A $2 million project to relocate a Lawrence architecture firm into a new downtown office building is worth a property tax break, a city advisory board decided Tuesday.
Leaders with Treanor Architects told the city’s Public Incentives Review Committee that it needs a series of tax rebates to justify its plans to renovate the long-vacant building at 1040 Vt. to house the firm’s 57 Lawrence employees.
“In the process of moving downtown, we will incur moving costs, and we’ll probably see our rent double,” said Bill Fleming, an attorney for Treanor. “Our sales have not doubled in recent years. This will be a significant investment for us to move downtown.”
The city’s advisory board unanimously agreed to recommend that city commissioners approve a proposal to rebate a portion of the new property taxes that will be generated by the project.
Treanor leaders are asking the city to use the Neighborhood Revitalization Act to provide a property tax rebate. Under the plan, the development would continue to pay all the property taxes currently levied on the property. But it would receive a rebate on a portion of the property taxes levied on the new improvements at the property.
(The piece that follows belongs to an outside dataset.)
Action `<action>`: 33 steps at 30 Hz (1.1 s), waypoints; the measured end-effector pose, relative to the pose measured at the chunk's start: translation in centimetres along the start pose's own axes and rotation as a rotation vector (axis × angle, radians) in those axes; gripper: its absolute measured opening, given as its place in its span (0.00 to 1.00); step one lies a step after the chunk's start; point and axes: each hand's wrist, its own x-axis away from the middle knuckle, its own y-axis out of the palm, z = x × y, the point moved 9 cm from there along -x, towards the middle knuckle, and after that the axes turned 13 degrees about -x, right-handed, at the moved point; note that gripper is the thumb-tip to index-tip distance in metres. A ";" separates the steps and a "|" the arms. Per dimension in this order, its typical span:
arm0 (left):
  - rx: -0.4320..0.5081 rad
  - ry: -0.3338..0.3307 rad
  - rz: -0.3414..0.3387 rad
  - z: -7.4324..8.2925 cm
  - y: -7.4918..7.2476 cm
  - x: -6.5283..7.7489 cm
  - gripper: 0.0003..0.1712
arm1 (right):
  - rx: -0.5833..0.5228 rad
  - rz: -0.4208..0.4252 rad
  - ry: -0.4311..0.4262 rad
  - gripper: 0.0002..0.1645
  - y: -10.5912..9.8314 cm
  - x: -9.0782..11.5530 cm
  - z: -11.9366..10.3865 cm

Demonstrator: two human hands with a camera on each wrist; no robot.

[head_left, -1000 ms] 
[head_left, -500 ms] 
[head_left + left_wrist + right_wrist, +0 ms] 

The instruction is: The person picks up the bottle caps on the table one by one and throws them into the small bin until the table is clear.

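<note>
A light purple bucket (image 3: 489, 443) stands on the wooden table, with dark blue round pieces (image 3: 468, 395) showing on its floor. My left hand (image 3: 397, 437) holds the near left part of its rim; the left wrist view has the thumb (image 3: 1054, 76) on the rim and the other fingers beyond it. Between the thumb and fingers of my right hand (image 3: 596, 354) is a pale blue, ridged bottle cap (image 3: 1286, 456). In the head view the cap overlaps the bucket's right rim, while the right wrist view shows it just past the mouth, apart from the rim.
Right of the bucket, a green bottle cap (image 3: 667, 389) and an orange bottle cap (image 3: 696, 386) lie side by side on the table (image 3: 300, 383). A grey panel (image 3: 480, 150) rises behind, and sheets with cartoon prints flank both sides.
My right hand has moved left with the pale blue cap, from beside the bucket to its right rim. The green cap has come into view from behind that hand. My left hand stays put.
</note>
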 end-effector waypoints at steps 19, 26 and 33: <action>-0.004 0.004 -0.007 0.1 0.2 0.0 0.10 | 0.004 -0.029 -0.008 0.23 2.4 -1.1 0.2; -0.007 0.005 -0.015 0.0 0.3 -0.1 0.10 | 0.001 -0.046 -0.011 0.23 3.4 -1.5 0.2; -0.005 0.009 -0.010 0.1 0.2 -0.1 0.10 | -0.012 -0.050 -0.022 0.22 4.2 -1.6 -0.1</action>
The project would receive a 95 percent rebate of the new taxes from 2012-2015; 85 percent from 2016-2017; 70 percent in 2018; 50 percent in 2019; 30 percent in 2020; and 20 percent in 2021. The project would not receive any rebate following 2021.
Treanor plans to do a complete renovation to the existing building and add a second story. The city advisory board agreed with city staff that the project represented a good opportunity to revitalize a building that has been vacant for about a decade.
“This is downtown where we have tried to focus a lot of our efforts to maintain our vibrancy,” City Manager David Corliss said. “We have a chance to add almost 60 employees to downtown, and we don’t get many opportunities to do that.”
Currently the employees are housed in offices on West Sixth Street and on McDonald Drive.
Members of the Public Incentives Review Committee, though, did recommend putting in language to the city’s policy that makes it clear not every new project in downtown will qualify for the tax rebates. The committee is recommending that any project receiving the rebates show that the local governments are receiving at least $1.25 in benefits for every $1 of property tax that is rebated. The city is estimating that local governments are receiving anywhere from $2.09 to $3.71 per each dollar rebated as part of this project.
The city, the county and the school board all will have to approve the plan. The city will have the first hearing on the project at next Tuesday’s City Commission meeting.
City commissioners also will be asked to make some parking accommodations for the project. Treanor wants to be able to purchase 50 parking passes from the city that would allow employees to park in the adjacent city-owned parking lot. But currently the parking lot is for two-hour parking. The city is proposing to change the lot to a 10-hour lot. The city is hosting a public meeting at 5 p.m. today at City Hall to discuss the issue with nearby businesses.
If the project receives all its necessary approvals, Treanor hopes to start the project by May 1, Fleming said.